I’m not going to ask how the mom is doing, but neglect to console the dad.

I’m not going to quote Romans 8:28 to you, even though I believe it is true.

I don’t think there is any advice that a grieving parent–and let’s not forget the grieving grandparents, siblings, aunts, uncles, and cousins–is able to hear early in the experience of such a dreadful loss.

So I’m going to keep all my wisdom to myself, and here’s what I will do:

I’m going to cry with the mourners.

I’m going to open my arms to them and hug them tight while they sob.

I’m going to tell them how deeply sorry I am for their loss.

I’m going to tell them, if I knew the child, that I will miss that child very much.

If I didn’t know the child (this happens when I’m counseling grieving parents) I will still tell them that I wish I had known their child.

I’m going to encourage them to tell the story of what happened, over and over again, as often as they need to repeat it.

I’m going to reassure them that God has not forsaken them. I will continue to do so as long as they are still feeling that God has deserted them.
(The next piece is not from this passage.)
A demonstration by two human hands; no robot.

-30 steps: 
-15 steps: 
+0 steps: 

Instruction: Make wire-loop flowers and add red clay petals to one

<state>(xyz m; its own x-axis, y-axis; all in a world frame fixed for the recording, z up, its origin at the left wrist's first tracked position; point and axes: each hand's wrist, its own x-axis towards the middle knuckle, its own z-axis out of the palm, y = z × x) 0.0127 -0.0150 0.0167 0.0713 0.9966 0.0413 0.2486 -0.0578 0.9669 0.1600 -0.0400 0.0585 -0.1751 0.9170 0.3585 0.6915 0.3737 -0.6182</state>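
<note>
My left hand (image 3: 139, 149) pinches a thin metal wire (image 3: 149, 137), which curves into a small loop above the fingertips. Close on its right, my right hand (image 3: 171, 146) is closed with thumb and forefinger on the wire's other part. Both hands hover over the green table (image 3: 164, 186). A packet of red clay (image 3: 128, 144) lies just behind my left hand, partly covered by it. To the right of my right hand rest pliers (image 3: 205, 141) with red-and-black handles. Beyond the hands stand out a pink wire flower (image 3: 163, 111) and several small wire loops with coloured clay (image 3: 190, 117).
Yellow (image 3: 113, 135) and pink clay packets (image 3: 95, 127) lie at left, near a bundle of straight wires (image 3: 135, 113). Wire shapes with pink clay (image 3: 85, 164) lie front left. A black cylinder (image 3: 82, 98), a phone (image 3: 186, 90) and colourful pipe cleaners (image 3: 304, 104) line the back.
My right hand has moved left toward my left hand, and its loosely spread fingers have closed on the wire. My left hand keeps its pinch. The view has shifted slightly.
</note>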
Eventually, I will be able to tell them that grieving is a long and painful process; that they are not sinning or lacking in faith when they grieve so deeply; that they must allow themselves to grieve and not try to stuff it all down inside.

I’m going to tell them that when when well-meaning but ignorant folks say hurtful things, they are not required to smile and say thank you.

They are going to feel some degree of guilt, whether or not there was a single thing they could have done to prevent their loss.  I’m going to remind them that they are not to blame.  A zillion times, if that’s what it takes.

I’m going to look at their pictures, listen to their stories about how bright beautiful and amazing their child was.  I’m going to nod and smile and allow my own tears to fall because I’m a mother, too, and we all think our own kids are the brightest and the best.

When the time is right and they are beginning to be able to hear, I will share all the scriptures I know about peace and comfort and the great love and compassion of God.

I will not be impatient when they return to some stage of grief that they have already been through.

I will tell them that what they are experiencing is normal. Normal is a word I use a lot when I’m counseling grief-stricken people.

I will try to remember that grief-stricken is just as awful as it sounds.  Beaten down, overwhelmed, knocked senseless with grief. They don’t need to be told to be strong for their other children. They don’t need to be told to be strong for anyone. They need people to be strong for them.

I will not criticize them for the depression they may experience. It is not a sin for a believer to experience depression.

No, it is NOT!  You will do more harm than you can imagine if you tell a grieving parent that depression is just a sin problem. Please just be quiet if that’s all you can think of to say. And I pray it never happens to you, because you will not survive it.

The loss of a child is, in my opinion and observation, the hardest loss to endure. It is out of sequence. A child is not supposed to die before its parents do. This goes for miscarriages too, by the way.  It’s the loss of a child, and the parents will need to grieve.

Don’t get in their way.

Take, Eat. . . .Drink ye all of it. . . .

Matthew 26:26-27. “And as they were eating, Jesus took bread, and blessed it, and brake it, and gave it to the disciples, and said, Take, eat; this is my body. And He took the cup, and gave thanks, and gave it  to them, saying, Drink ye all of it: For this is My blood of the new testament, which is shed for many for the remission of sins.”

This scene is the beginning of the institution of what we refer to as Communion, or the Lord’s Supper.  We have already discussed the meaning of the Passover feast.  Now, the true passover Lamb is about to be slain. He instituted another feast, a wonderful memorial of His work on the cross. He called it the “new covenant,” or “new testament.” The Lord’s Supper embodies the fundamental truth of Christianity, in the same way that the Passover represented the fundamental truth of Judaism. The Lord’s Supper is a simple meal to remember what He did at Calvary; how His body was broken and His blood was shed for the remission of sin. In this new testament, His blood is shed for all; in the Judaic custom, the blood of the paschal lamb was shed only for the Jews.  This is a new covenant indeed, including all who will come to Him for cleansing and forgiveness.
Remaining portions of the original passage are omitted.